Exercise goal:
Would you print the whole listing again, word for word?

Raw data:
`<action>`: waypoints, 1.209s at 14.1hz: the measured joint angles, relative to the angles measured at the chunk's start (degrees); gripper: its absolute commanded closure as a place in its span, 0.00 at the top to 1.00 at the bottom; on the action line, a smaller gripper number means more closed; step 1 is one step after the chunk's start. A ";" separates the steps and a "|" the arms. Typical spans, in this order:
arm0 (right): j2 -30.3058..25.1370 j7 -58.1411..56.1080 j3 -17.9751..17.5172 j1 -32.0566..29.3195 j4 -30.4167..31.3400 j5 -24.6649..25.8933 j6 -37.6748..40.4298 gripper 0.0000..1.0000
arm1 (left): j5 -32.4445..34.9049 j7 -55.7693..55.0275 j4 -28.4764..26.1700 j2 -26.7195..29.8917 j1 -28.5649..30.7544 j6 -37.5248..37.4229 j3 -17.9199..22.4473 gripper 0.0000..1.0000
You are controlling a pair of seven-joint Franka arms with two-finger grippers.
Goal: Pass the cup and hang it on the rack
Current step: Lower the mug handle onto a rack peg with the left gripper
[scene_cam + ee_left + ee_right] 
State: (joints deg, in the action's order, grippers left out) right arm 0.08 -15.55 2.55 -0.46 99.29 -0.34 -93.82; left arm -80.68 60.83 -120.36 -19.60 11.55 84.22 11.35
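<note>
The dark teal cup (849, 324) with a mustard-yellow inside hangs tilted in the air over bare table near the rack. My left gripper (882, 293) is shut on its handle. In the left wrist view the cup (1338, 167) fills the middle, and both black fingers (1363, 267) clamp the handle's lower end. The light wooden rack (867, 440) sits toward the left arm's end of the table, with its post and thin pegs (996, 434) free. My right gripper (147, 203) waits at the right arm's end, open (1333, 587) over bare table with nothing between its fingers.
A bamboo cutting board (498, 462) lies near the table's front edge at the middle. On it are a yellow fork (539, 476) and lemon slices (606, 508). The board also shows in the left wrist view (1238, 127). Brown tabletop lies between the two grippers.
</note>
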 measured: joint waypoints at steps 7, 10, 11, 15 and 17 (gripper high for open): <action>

Answer box:
`<action>`: waypoints, 1.209s at 14.1hz: the measured joint angles, relative to the angles measured at the chunk's start (degrees); gripper: its absolute commanded closure as a place in its span, 0.00 at the top to 1.00 at the bottom; on the action line, a smaller gripper number means more closed; step 1 is one step after the chunk's start. A ";" separates the steps and a "|" the arms. Typical spans, in this order:
arm0 (right): j2 -30.3058..25.1370 j7 -58.1411..56.1080 j3 -17.9751..17.5172 j1 -32.0566..29.3195 j4 -30.4167..31.3400 j5 -24.6649..25.8933 j6 -37.6748..40.4298 gripper 0.0000..1.0000
arm1 (left): j5 -32.4445..34.9049 j7 -55.7693..55.0275 j4 -28.4764..26.1700 j2 -26.7195..29.8917 j1 -28.5649..30.7544 j6 -37.5248..37.4229 j3 -17.9199..22.4473 gripper 0.0000..1.0000
You are controlling a pair of seven-joint Franka arms with two-finger grippers.
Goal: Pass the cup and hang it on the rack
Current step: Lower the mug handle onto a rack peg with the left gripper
[scene_cam + ee_left + ee_right] 
State: (joints deg, in the action's order, grippers left out) right arm 0.08 -15.55 2.55 -0.46 99.29 -0.34 -93.82; left arm -80.68 60.83 -120.36 -19.60 11.55 84.22 11.35
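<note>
The dark teal cup (849, 324) with a mustard-yellow inside hangs tilted in the air over bare table near the rack. My left gripper (882, 293) is shut on its handle. In the left wrist view the cup (1338, 167) fills the middle, and both black fingers (1363, 267) clamp the handle's lower end. The light wooden rack (867, 440) sits toward the left arm's end of the table, with its post and thin pegs (996, 434) free. My right gripper (147, 203) waits at the right arm's end, open (1333, 587) over bare table with nothing between its fingers.
A bamboo cutting board (498, 462) lies near the table's front edge at the middle. On it are a yellow fork (539, 476) and lemon slices (606, 508). The board also shows in the left wrist view (1238, 127). Brown tabletop lies between the two grippers.
</note>
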 measured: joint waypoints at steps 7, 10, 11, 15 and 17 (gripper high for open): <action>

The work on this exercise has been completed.